Why say sorry?
For any type of relationship there is a general expectation that is should be harmonious, it perplexes and hurts us when it isn't. We place that demand on the situation, but that doesn't necessarily reflect the reality of that situation. When it comes to emotionally bound relationships the pressure for harmony is amplified by any emotional demands that we bring into the relationship or add to it.
You're in a fairly new romance and you have gone through the "get to know you" and "get to know your past" phases. You've had a great day, talking, walking, holding hands, touching and petting, and its getting close to bed-time. Your both sleepy and a little fatigued in the effort to maintain the personable harmony that seems so natural and easy, and the old wounds from any previously painful experiences seem a million years away, another lifetime. Still, she doesn't quite get it, why is it that he chose to leave your ex when it seems to elicit such passion in him? Is he being honest about it being over? Am I good enough? He is explaining how much his ex hurt him and she blurts out "so if she means so much to you, why did you leave?" Its a question that seems so innocent, coming from a place of curiosity. His response surprises her, he turns angrily to her and says "that's so offensive, are you trying to be cruel? Wow. You know what, that really surprises me that you should ask, what are you getting at?" She reacts as an innocent person might and defends her question "I'm just curious", a fight ensues and she calls a taxi to go home. The next day they are both wondering what the hell just happened and why, and is it over?
Anyone who has been in this stage of a relationship may recognize this senario, an innocent seeming question triggers an avalanche of defences and attacks, just when things seem perfect. Actually "things" were never perfect, that's the reality, but we are feelers as much as thinkers and the demands we have made on the relationship are always evident, and these are demands we make on ourselves as much as our partners. When those demands are not met, the deeper thoughts that provide the need for those demands naturally arise. One of those demands may be that the relationship has to be perfectly in harmony at all times. If there is disagreement or argument or even a little discomfort then the relationship is dysfuctional, or over. The thought process that underlies the demand is concerned with the need for approval, and in its dysfunctional form that need for approval is going to tell you that if you are not approved of at all times then you will be abandoned and you will deserve to be. Of course this thought process leads to the feeling that you have been abandoned at that point, and your action will be to abandon the situation, rather than pursue the truth. So a taxi is called, and the two protragonists of the above senario remain at loggerheads trying to justify to themselves why they feel so hurt. Someone has to be at fault, right? Well yes, and no. Fault is also a demand we place on relationships. In reality there is no fault just choices. It is not how the fight began or proceeded that is important, it is how it is resolved that trumps everything.
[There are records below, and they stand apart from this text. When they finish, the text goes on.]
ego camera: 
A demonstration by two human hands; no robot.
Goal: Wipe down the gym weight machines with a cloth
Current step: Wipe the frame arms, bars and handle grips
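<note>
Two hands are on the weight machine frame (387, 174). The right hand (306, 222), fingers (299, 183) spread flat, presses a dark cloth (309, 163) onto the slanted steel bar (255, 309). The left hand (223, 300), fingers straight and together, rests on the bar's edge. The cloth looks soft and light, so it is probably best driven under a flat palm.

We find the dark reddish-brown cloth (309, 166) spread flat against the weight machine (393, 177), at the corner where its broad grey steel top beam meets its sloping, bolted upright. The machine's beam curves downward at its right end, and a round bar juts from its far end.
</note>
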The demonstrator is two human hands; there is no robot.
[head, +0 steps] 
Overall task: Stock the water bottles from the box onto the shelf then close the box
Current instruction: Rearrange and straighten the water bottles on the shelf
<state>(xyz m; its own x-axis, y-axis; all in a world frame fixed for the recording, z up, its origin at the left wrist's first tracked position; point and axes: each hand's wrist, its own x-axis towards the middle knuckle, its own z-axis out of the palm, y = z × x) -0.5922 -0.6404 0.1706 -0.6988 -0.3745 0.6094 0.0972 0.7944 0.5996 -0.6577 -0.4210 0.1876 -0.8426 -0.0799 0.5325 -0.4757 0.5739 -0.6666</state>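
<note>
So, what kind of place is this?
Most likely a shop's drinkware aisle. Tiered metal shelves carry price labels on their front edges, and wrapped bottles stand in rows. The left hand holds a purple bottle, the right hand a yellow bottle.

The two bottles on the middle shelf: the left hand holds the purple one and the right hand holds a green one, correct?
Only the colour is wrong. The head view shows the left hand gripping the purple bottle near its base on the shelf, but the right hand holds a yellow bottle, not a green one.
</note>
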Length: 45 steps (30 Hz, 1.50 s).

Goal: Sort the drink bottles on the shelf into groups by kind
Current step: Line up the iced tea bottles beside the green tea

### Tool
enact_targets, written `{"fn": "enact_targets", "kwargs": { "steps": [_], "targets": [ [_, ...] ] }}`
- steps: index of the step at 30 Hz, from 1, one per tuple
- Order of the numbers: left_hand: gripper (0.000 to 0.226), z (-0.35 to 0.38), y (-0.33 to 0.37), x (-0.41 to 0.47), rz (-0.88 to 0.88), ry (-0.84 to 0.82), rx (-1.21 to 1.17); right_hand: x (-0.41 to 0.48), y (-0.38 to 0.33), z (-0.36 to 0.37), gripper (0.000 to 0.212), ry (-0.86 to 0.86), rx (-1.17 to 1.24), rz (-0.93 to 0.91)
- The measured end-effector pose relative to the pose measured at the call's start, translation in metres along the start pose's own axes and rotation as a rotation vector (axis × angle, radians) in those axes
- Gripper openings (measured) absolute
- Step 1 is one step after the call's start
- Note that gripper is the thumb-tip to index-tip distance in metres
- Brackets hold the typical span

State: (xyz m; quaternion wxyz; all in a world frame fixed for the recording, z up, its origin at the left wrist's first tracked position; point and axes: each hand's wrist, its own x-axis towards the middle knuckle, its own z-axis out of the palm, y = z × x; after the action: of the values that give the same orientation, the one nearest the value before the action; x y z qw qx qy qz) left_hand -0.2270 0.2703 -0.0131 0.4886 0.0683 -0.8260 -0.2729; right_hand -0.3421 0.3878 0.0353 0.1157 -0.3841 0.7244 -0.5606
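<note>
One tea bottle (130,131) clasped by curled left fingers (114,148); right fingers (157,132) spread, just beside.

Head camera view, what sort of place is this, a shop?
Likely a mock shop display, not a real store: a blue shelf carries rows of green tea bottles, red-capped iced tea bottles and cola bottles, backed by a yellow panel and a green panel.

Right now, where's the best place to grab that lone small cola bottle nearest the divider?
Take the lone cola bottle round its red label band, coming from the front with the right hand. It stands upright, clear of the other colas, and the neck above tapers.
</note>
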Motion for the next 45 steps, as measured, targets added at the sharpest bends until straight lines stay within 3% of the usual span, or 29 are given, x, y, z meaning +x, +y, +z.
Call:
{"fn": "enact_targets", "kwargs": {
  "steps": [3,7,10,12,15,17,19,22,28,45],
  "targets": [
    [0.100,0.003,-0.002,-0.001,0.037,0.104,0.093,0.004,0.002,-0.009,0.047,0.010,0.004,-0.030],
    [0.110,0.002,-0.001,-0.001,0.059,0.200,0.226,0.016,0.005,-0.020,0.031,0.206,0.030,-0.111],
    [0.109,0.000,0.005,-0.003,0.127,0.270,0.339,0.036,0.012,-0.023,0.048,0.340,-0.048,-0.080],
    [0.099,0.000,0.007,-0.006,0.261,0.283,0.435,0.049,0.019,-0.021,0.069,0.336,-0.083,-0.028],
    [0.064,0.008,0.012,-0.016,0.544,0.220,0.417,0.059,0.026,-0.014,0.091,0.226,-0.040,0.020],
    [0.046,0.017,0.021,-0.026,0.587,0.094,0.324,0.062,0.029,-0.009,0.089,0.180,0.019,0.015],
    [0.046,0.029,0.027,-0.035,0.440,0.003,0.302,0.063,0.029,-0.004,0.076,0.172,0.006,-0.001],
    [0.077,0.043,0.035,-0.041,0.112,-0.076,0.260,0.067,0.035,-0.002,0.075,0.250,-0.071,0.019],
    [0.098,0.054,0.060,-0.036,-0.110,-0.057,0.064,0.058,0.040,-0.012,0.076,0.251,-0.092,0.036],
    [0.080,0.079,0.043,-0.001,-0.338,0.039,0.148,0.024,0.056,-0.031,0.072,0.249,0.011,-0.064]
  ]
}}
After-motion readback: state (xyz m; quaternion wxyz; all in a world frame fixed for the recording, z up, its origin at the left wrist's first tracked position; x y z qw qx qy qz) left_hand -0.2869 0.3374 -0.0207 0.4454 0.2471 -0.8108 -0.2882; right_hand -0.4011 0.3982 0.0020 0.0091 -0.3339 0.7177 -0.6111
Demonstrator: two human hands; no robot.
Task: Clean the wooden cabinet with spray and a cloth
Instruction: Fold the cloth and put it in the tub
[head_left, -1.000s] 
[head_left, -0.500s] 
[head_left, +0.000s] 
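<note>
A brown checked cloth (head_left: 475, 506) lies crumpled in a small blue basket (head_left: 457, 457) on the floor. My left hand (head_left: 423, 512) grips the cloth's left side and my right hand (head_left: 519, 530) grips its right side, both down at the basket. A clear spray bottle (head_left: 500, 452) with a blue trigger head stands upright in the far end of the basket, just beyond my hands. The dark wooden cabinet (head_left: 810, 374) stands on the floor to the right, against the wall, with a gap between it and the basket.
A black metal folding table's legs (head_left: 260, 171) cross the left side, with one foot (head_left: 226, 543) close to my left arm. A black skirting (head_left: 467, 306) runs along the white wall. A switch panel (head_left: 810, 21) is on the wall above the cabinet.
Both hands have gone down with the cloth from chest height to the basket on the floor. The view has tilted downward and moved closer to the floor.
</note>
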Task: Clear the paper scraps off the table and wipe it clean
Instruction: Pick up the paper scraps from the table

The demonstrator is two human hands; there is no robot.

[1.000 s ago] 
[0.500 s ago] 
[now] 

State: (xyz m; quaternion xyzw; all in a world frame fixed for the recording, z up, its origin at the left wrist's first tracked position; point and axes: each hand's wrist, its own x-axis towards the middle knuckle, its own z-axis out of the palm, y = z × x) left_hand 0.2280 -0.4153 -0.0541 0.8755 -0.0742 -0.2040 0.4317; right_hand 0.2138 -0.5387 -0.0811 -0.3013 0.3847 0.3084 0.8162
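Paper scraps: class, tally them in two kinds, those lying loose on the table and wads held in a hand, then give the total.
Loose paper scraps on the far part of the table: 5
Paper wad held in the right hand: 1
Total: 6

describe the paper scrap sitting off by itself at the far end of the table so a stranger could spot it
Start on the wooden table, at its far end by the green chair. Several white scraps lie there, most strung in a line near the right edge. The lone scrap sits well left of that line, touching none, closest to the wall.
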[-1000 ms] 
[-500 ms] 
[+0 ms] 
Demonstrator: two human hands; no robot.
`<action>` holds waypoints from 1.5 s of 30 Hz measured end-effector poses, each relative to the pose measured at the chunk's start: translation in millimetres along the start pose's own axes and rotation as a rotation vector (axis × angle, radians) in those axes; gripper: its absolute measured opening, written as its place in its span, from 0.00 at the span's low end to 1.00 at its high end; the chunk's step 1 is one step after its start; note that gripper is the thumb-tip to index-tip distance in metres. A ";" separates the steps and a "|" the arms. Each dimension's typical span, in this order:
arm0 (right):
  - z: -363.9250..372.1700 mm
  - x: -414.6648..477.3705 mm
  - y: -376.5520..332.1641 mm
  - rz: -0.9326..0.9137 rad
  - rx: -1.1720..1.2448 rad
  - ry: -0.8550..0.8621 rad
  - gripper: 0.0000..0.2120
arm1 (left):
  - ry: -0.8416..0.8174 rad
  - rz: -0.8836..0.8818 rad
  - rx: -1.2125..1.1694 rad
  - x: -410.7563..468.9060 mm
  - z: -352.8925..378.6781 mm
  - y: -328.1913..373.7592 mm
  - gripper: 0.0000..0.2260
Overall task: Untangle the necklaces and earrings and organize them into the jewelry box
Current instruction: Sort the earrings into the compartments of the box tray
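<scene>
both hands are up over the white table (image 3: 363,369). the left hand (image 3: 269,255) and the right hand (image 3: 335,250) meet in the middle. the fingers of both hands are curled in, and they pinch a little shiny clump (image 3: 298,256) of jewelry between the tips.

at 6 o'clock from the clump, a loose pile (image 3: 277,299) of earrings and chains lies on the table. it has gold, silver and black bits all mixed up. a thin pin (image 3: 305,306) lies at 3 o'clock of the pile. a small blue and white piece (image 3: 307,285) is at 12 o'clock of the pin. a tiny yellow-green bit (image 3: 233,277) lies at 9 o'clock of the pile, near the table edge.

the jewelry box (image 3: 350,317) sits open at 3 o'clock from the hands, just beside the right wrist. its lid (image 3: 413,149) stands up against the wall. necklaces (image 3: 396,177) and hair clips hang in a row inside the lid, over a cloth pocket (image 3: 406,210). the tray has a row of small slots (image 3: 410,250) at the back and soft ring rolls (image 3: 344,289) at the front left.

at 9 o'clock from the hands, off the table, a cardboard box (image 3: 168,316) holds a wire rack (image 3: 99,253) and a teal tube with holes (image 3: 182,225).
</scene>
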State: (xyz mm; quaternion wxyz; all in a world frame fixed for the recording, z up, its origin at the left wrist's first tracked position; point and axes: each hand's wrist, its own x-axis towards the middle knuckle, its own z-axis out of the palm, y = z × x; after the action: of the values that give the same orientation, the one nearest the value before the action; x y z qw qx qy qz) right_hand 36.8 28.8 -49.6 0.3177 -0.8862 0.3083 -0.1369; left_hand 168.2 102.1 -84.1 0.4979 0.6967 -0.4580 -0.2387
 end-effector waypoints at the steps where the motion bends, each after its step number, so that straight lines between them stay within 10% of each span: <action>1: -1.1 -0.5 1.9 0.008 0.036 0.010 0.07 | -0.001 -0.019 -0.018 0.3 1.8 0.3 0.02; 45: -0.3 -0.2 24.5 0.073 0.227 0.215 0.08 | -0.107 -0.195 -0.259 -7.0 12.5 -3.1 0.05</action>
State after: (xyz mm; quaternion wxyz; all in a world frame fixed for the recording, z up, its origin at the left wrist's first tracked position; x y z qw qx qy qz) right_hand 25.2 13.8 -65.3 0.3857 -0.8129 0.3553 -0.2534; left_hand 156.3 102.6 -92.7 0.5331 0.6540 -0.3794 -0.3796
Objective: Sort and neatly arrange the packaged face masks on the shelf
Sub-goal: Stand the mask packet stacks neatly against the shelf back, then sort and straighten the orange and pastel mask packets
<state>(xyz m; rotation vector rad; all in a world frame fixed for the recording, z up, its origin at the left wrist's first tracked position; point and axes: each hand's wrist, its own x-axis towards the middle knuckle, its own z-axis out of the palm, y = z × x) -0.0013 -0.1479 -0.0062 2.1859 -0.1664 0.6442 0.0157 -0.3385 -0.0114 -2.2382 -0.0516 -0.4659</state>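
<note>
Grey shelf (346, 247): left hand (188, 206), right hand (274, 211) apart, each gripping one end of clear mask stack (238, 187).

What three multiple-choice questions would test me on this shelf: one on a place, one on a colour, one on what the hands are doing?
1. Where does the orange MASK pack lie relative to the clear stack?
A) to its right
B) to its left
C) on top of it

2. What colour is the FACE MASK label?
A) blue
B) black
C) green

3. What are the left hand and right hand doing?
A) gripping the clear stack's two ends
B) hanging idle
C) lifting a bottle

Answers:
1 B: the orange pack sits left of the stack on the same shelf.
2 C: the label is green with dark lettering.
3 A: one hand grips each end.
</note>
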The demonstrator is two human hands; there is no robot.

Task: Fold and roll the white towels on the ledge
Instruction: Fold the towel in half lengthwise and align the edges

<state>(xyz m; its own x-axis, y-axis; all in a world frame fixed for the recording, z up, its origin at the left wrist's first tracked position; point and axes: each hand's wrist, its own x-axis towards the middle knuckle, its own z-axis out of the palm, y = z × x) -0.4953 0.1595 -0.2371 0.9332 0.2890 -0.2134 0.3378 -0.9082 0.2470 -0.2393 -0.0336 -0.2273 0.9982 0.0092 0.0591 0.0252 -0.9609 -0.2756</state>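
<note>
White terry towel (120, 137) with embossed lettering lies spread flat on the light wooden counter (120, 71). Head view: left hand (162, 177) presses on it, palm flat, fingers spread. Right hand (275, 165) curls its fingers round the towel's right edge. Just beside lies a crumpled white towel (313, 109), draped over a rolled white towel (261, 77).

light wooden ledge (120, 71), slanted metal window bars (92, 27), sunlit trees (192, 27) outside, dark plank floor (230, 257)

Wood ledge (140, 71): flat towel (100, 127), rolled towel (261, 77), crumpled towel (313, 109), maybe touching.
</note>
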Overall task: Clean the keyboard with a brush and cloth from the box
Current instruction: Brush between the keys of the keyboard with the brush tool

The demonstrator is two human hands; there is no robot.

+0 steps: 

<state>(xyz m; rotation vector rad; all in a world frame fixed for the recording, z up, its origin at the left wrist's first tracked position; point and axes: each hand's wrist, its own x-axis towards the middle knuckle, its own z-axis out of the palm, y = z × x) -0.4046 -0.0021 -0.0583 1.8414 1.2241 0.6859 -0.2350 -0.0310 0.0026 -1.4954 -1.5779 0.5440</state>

Instead of him blaming her for asking an offensive question that seemed to imply that he should have stuck with the ex, and her blaming him for reacting so sensitively to a simple, and well meant, question, both recognising that fault is not the issue but responsibility is, will quickly quell the impass. Taking responsibility isn't about proving right or wrong, but making a choice and accepting the authority of that choice as a recognition of your ability to respond to the truth. The truth is not that he or she is failing to live up to the demand that the relationship should be harmonic at all times, but that this is simply a demand they have both placed (or it might just be one of the partners) on themselves and given that an argument ensued, that this does not reflect reality.
Turning demands into preferences is the harmonic solution to this, as much as the need to accept that finding fault in the other is dysfunctional. So instead of "this relationship must always be harmonic or it proves I am not worthy of approval", she (or he) says "I would prefer this relationship to be harmonic, but if it isn't I am still worthy of their approval". Doing this will allow either partner to give an apology without feeling that they have failed the demands they place upon themselves within the context of the relationship. She doesn't want to apologize because he reacted badly to her innocent question. He doesn't want to apologize because she asked him a question that seemed to imply that the choice he was making to be with her was not genuine. Both find fault with the other, so both have nothing to apologize for. The reality is, neither do have anything to apologize for, fault isn't the issue. Both, however, are absolutely required to take responsibility for the demands they place upon themselves, their partner and the relationship, for which an apology would make a perfect bridge. Remember, the relationship doesn't have to be perfect all the time and if it isn't it doesn't mean that either is unworthy of being approved of by the other or themselves. Our thoughts create our feelings, our feelings create our actions according to our choices. She sends him flowers, he invites her to his place for dinner, the apology isn't a means to supplicate to the other's truth, or to the truth that she is at fault, it serves as an indicator of her ability to respond and not let a dysfunctional belief that she is unworthy of approval determine whether an issue can be resolved or not.